No así a Don Martín de Ocaña, Alcalde de Córdoba, hombre entrado en años que ardía de pasión por la Mulata. Le confesó su amor, llegó a prometer regalos y premios si cedía a entregarle su cuerpo. La Mulata no estuvo dispuesta ni siquiera a sonreírle, mucho menos a brindarle un gesto de esperanza.

Un hombre desairado es el peor enemigo que puede tener una mujer. Mucho más si este hombre es el alcalde de Córdoba. Peor aún si la mujer vive en esa Ciudad, es sola y por añadidura mulata.

Para deshacerse, al mismo tiempo, del desagravio, de la razón de su sufrimiento, de la mujer que más se odia tanto cuanto más se ama, el alcalde acusó a la Mulata de haberle dado un bebedizo para hacerle perder la razón. La denuncia con la esperanza de verla arder en una pira de leña verde. Suya o de nadie.

La misma noche, el alcalde seguido por sus sirvientes, asistentes, policías y hasta amigos, rodearon la choza de la Mulata y en nombre de la Santa Inquisición le mandan abrir la puerta, pero ella, presa de justo miedo, no obedece. El despliegue de las fuerzas que utilizaron para detenerla era como para aprehender a las bandas de salteadores que por esas épocas merodeaban el camino de Córdoba a Veracruz.

Por fin fue apresada y llevada en una carreta descubierta, custodiada por el Santo Oficio hasta las seguras mazmorras del castillo de San Juan de Úlua, donde fue encerrada en espera de su castigo.
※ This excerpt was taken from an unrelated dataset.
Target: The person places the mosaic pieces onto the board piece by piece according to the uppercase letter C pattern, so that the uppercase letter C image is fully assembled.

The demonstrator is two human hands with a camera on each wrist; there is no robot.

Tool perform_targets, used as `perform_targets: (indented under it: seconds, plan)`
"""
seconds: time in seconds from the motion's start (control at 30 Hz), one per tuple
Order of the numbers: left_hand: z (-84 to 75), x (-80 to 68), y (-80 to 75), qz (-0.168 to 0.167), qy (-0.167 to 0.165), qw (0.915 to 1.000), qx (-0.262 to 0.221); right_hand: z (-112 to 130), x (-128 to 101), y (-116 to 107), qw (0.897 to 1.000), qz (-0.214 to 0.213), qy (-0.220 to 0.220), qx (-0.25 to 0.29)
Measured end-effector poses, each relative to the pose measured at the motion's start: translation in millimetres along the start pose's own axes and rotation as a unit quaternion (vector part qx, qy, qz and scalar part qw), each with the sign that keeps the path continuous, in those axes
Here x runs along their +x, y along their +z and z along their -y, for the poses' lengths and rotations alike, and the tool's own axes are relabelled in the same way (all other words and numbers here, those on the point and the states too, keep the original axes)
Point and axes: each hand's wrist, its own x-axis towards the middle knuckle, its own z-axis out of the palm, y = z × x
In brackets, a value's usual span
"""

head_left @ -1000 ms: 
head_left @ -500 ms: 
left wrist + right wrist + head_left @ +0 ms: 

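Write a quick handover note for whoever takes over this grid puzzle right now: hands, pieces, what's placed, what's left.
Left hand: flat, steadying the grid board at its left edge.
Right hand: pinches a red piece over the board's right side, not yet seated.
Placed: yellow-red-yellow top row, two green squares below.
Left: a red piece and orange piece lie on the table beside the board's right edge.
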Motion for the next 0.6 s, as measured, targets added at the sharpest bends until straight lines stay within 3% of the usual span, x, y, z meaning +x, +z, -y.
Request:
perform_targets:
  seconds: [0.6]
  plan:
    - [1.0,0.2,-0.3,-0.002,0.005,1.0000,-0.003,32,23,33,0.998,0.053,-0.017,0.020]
Unos dicen que fue en el mismo San Juan de Úlua en Veracruz. Otros por el contrario afirman que sucedió en los calabozos del Palacio de la Santa Inquisición en la Plazuela de Santo Domingo, en México, Capital de la Nueva España.

Lo cierto es que después de su rápido juicio se encontró culpable de sostener pactos con el maligno, la sentencia decía que Soledad, la Mulata de Córdoba, como ya era conocida, fuera quemada con leña verde, en presencia de los ciudadanos para que tomaran claro ejemplo de lo que no se debe hacer y dar justo escarmiento, de los que, como ella, se apartan de los caminos del bien.

Toda la noche, en lugar de rezar las oraciones pertinentes que demostraran su arrepentimiento, aunque de todas maneras sería inmolada en el fuego, Soledad la pasó dibujando con un trozo de carbón un barco en la pared del calabozo. Con tal maestría y primor que el carcelero que al otro día en la madrugada fue a buscarla, quedó pasmado ante tal obra de arte.

Tenía perfectamente delineados todos los aparejos de un bajel dispuesto para una gran travesía en alta mar. Ante la sorpresa del guardia, Soledad le preguntó con una amplia sonrisa. “¿Qué es lo que le falta a esta embarcación?”. A lo cual contestó presuroso el guardián. “Andar”. “Pues mira como anda” le respondió la Mulata subiendo ágil por las escalerillas del barco. Todavía se volvió para despedirse de sus captores con un suave gesto de la mano indicando su adiós. Mientras el galeón desaparecía ante los desorbitados ojos del centinela.